• **Task item**
Output the lines below exactly, please, from the first line until the line with "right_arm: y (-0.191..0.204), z", counting both.

• **Records to process**

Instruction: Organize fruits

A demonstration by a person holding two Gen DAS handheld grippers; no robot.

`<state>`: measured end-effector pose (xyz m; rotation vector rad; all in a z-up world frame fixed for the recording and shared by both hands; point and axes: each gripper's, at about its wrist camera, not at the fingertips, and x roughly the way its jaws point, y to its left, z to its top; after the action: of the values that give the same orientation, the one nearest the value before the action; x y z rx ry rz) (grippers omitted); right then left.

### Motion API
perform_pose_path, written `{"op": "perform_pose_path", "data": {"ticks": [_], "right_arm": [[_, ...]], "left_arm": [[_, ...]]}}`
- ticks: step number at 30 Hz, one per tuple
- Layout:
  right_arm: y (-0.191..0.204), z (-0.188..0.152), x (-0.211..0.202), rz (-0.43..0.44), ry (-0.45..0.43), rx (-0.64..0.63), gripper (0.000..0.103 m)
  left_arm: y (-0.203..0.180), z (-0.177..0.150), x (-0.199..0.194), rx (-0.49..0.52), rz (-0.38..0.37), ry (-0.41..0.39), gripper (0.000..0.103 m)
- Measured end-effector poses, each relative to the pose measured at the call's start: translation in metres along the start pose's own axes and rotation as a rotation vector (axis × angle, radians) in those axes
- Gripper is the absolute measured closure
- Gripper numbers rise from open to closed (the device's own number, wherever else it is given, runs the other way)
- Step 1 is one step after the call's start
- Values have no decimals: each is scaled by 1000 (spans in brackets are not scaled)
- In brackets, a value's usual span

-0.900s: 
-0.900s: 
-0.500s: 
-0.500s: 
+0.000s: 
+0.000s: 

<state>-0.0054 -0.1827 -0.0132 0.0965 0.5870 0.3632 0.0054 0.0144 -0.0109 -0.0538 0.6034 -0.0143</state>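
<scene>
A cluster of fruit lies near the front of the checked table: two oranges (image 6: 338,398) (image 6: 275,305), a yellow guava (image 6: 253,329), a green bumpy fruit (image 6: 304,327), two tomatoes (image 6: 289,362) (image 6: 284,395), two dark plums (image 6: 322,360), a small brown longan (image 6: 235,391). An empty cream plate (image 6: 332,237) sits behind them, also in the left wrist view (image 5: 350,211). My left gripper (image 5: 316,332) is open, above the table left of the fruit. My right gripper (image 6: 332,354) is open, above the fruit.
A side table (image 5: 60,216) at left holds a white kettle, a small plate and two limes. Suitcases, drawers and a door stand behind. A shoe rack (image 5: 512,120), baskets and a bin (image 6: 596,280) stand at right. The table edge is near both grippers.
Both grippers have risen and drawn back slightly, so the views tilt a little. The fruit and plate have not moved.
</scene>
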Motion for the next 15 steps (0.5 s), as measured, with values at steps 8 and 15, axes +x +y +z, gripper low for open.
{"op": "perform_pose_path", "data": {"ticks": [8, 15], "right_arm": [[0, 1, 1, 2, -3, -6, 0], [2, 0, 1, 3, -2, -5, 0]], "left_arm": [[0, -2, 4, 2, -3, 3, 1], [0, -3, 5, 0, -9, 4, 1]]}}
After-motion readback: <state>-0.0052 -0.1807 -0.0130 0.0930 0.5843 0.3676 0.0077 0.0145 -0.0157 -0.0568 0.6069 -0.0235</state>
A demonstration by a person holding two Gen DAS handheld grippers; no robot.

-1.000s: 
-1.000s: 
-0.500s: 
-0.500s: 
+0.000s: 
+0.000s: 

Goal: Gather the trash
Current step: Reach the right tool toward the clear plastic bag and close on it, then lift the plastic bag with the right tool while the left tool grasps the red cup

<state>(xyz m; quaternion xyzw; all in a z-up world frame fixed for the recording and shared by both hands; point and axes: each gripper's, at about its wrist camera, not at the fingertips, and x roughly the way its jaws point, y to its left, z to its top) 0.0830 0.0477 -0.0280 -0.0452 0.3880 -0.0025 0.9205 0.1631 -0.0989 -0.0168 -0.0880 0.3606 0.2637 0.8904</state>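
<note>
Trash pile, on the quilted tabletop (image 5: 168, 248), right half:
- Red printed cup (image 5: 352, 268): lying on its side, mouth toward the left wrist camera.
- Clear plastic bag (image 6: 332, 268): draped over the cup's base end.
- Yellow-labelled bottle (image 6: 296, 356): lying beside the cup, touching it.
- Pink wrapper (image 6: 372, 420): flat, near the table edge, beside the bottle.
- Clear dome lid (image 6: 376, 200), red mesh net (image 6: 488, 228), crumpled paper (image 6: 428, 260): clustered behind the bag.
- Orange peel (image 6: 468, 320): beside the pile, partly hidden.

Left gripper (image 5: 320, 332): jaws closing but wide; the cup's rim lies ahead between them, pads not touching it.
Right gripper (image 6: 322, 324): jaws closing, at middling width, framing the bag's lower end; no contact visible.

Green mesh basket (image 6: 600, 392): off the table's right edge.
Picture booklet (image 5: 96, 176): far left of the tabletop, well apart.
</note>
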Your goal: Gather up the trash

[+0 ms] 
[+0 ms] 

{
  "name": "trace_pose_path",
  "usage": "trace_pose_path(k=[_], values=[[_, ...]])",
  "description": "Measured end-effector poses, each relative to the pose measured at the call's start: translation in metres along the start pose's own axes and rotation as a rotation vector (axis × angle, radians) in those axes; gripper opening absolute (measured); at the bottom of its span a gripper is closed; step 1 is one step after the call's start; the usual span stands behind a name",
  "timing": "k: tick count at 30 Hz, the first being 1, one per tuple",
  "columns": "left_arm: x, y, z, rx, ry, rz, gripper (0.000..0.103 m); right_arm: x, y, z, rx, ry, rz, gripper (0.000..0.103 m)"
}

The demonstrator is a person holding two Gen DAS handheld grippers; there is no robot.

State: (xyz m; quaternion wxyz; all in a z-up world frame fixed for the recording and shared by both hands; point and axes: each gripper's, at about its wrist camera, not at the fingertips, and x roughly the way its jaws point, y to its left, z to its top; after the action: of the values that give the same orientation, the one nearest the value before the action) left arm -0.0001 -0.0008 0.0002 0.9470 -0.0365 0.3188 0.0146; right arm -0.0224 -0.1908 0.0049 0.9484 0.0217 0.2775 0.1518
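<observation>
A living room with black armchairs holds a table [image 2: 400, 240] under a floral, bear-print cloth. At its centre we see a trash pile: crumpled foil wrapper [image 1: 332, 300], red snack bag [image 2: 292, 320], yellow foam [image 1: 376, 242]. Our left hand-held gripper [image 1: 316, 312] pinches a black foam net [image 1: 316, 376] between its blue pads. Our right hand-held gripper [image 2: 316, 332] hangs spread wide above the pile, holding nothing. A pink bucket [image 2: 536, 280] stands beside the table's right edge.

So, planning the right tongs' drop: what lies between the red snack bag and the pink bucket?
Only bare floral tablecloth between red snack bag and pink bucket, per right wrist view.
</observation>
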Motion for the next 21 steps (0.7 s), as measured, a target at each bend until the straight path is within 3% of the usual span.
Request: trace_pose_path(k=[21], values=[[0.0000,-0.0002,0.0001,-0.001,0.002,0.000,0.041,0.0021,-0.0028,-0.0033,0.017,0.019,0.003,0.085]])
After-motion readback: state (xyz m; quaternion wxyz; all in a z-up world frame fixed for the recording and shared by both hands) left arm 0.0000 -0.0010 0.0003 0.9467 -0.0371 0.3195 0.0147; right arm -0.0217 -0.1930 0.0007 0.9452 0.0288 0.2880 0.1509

• **Task answer**
Instruction: Organize fruits

A demonstration by a person holding two Gen DAS handheld grippers; no robot.

`<state>`: measured end-effector pose (xyz m; rotation vector rad; all in a z-up world frame fixed for the recording and shared by both hands; point and axes: each gripper's, at about its wrist camera, not at the fingertips, and x roughly the way its jaws point, y to its left, z to its top; after the action: of the values that give the same orientation, the one nearest the value before the action; x y z rx ry rz) (grippers omitted); right then left.

### Motion API
perform_pose_path, written `{"op": "perform_pose_path", "data": {"ticks": [_], "right_arm": [[_, ...]], "left_arm": [[_, ...]]}}`
- ticks: step number at 30 Hz, one per tuple
- Layout:
  right_arm: y (-0.191..0.204), z (-0.188..0.152), x (-0.211..0.202), rz (-0.43..0.44), ry (-0.45..0.43), rx (-0.64..0.63), gripper (0.000..0.103 m)

This output completes the exercise.